━━ DATASET CONTENT

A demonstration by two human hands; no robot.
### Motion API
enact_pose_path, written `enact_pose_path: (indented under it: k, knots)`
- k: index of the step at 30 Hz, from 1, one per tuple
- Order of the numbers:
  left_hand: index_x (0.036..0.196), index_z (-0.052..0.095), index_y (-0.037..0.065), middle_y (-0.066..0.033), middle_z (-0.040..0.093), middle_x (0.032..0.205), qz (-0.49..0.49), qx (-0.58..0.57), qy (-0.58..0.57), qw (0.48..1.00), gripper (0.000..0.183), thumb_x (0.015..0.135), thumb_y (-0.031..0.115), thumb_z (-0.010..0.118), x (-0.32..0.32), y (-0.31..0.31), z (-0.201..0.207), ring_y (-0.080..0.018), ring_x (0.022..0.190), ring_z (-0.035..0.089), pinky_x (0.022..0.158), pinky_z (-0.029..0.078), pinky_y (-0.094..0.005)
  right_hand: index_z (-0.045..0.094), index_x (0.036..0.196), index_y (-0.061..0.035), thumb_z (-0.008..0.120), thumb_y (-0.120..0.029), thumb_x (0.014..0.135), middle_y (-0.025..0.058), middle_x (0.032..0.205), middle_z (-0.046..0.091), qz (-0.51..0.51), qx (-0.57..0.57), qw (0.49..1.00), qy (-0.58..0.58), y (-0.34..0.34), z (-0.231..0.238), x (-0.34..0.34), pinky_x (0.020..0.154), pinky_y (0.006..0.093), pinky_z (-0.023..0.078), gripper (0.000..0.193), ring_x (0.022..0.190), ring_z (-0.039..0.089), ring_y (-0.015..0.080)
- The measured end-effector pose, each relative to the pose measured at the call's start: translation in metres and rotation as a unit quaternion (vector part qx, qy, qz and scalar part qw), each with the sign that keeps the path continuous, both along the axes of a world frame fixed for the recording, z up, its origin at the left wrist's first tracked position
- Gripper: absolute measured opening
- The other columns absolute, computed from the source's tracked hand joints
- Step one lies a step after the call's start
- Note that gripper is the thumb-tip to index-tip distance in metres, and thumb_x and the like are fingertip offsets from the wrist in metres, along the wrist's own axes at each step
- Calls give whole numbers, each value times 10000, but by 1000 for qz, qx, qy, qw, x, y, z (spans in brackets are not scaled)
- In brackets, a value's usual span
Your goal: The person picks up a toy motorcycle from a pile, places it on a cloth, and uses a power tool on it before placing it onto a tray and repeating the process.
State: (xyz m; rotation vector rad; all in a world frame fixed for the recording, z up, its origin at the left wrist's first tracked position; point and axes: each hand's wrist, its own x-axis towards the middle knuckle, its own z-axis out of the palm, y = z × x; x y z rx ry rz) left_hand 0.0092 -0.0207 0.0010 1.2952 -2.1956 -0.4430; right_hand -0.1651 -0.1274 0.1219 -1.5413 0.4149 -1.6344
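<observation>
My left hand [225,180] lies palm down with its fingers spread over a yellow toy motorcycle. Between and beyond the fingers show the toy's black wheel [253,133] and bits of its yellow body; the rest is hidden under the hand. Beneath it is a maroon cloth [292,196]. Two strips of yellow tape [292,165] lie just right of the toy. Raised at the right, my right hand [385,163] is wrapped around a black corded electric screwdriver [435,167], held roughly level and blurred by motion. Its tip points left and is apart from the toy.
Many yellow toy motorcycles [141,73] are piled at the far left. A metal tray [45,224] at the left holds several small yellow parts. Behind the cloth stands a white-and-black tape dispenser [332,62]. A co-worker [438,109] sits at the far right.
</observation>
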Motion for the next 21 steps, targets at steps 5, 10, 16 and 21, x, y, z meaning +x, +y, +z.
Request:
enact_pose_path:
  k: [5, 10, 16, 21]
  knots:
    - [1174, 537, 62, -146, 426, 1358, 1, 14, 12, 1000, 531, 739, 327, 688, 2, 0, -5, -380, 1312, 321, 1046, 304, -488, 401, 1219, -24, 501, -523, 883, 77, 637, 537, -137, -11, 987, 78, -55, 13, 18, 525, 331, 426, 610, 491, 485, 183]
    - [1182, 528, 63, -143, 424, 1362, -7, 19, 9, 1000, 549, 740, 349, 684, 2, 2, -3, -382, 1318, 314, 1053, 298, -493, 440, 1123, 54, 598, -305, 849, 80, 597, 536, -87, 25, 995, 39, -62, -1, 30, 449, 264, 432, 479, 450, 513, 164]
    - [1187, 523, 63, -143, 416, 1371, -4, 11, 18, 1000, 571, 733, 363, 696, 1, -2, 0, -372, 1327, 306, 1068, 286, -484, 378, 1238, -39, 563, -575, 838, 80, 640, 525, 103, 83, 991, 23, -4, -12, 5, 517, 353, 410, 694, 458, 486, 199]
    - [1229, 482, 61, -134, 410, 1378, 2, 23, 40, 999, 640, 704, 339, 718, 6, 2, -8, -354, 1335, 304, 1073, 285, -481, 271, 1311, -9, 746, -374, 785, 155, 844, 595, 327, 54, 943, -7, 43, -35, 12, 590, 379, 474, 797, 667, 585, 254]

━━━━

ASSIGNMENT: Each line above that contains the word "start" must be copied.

EXERCISE RESULT:
- The measured end-effector pose, each relative to the pose measured at the call's start: translation in metres and rotation as a unit quaternion (vector part qx, qy, qz and scalar part qw), each with the sign that keeps the path continuous, both along the axes of a world frame fixed for the recording, z up, its origin at the left wrist's first tracked position
- Step one lies a step after the call's start

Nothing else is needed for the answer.